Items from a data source

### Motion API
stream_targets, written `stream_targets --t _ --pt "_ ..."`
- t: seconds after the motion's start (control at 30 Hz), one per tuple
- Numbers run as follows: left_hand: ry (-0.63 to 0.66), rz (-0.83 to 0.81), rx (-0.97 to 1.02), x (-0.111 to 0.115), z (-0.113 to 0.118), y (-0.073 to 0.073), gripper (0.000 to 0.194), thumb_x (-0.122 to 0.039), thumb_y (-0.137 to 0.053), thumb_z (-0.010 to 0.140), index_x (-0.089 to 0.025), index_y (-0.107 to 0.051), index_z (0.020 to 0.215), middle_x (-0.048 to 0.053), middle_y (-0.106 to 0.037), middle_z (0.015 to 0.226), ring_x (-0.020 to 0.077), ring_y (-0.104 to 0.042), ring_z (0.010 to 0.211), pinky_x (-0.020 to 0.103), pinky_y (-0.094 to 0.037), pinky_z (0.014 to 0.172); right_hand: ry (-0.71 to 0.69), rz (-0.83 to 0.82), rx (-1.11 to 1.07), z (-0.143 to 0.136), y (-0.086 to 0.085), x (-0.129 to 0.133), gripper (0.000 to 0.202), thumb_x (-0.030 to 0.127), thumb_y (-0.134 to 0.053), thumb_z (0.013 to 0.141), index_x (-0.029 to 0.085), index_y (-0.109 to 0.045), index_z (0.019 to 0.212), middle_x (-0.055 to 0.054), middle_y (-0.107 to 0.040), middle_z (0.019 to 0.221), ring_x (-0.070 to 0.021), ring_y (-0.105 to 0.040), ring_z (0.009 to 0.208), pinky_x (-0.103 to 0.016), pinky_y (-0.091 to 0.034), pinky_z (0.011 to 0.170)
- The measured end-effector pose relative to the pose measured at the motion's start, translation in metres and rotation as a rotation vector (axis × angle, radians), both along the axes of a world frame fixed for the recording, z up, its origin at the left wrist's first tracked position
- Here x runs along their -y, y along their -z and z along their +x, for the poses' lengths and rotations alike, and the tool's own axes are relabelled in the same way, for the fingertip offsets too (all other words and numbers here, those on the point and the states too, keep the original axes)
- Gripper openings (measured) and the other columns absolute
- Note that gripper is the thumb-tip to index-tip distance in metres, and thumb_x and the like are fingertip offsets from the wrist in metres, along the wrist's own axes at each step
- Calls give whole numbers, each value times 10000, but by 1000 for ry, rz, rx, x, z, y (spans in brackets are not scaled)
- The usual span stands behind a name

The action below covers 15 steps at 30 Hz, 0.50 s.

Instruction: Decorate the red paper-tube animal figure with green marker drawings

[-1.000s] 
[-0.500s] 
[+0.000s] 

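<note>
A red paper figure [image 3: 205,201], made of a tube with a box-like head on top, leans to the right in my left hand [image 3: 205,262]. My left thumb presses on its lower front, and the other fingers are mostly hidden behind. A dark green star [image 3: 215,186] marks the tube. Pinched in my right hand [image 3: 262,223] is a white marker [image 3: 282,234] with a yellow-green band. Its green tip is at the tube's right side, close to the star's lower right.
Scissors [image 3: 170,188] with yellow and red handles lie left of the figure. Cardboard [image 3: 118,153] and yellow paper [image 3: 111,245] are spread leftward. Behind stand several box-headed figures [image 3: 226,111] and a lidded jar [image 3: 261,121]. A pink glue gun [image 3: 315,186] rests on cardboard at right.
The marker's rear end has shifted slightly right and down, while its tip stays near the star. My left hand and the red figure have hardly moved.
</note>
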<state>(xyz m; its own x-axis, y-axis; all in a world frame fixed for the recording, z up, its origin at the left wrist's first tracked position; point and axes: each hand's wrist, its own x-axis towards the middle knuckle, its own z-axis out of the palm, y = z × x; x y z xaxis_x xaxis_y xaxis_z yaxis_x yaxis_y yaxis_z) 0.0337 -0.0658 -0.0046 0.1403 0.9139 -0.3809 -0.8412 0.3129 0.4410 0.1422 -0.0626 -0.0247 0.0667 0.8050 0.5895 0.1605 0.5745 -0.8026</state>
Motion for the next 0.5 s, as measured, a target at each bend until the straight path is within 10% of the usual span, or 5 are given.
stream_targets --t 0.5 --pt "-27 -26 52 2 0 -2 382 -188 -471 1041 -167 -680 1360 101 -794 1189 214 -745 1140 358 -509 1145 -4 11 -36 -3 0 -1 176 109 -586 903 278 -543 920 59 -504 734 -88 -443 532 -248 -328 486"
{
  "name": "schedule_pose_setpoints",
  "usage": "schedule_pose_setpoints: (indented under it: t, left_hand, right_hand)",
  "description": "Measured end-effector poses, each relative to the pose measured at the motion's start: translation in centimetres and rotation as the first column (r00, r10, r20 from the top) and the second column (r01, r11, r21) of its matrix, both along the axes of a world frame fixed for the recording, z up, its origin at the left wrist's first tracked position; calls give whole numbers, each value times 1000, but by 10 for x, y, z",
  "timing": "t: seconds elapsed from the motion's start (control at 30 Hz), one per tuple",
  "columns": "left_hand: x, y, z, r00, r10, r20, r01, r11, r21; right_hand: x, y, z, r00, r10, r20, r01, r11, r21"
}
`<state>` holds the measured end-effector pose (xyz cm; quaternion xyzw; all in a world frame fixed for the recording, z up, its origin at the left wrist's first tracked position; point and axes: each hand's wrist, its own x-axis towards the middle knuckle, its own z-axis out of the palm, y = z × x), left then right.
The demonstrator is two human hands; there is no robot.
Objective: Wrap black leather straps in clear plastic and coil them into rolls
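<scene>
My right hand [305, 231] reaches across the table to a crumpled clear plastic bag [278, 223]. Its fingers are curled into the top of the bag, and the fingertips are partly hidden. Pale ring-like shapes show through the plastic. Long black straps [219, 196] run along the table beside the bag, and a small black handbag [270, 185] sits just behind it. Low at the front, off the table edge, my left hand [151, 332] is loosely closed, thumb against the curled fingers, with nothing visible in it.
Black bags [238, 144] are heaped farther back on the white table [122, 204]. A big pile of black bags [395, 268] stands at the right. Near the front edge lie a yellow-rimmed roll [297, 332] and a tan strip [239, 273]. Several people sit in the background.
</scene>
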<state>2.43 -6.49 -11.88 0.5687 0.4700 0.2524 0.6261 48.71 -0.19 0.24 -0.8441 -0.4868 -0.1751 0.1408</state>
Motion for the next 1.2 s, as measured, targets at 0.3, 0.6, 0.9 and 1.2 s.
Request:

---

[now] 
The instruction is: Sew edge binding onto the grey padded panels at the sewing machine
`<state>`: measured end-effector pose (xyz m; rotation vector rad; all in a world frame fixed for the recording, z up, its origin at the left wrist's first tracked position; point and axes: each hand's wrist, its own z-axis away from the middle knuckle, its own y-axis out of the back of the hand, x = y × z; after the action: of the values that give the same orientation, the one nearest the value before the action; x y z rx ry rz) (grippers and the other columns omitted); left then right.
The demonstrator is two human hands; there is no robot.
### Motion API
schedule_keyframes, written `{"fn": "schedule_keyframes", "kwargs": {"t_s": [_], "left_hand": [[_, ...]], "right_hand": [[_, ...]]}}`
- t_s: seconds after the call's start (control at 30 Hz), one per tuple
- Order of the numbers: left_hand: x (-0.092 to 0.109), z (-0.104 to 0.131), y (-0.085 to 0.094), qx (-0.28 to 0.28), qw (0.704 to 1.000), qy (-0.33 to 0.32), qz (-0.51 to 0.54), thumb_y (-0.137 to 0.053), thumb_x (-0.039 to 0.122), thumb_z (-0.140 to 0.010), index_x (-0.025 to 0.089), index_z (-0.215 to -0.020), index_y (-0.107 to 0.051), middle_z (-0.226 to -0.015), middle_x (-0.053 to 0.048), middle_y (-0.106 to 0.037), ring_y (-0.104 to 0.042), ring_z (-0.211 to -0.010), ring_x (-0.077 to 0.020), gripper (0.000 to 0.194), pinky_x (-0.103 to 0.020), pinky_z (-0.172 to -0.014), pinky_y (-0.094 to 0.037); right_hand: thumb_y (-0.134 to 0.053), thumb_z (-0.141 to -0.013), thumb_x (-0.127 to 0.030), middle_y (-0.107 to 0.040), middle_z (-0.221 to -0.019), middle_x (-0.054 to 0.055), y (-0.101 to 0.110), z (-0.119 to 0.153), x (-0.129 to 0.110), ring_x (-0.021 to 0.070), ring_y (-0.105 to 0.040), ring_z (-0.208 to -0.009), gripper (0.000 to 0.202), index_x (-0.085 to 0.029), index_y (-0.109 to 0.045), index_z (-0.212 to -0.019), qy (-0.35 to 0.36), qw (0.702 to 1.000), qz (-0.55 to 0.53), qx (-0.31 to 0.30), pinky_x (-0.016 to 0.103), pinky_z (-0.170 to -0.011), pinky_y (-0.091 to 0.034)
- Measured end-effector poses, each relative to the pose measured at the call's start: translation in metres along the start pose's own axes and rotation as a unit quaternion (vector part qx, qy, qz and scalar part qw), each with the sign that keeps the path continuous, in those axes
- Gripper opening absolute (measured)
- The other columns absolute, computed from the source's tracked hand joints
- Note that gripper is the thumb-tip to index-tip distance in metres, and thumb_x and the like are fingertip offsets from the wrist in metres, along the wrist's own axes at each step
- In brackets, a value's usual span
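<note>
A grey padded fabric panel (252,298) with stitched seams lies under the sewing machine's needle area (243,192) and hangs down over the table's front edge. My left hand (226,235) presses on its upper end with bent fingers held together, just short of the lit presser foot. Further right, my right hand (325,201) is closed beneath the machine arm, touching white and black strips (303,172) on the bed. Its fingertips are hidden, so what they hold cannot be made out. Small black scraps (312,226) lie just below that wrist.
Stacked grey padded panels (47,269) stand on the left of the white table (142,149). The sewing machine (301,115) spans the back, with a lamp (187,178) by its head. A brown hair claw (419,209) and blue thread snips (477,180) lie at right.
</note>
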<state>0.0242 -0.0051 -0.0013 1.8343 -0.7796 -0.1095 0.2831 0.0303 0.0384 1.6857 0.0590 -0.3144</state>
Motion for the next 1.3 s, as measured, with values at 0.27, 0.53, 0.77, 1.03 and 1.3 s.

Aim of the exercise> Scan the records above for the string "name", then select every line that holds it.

Task solution>
- The usual span stands behind a name
  "name": "schedule_pose_setpoints",

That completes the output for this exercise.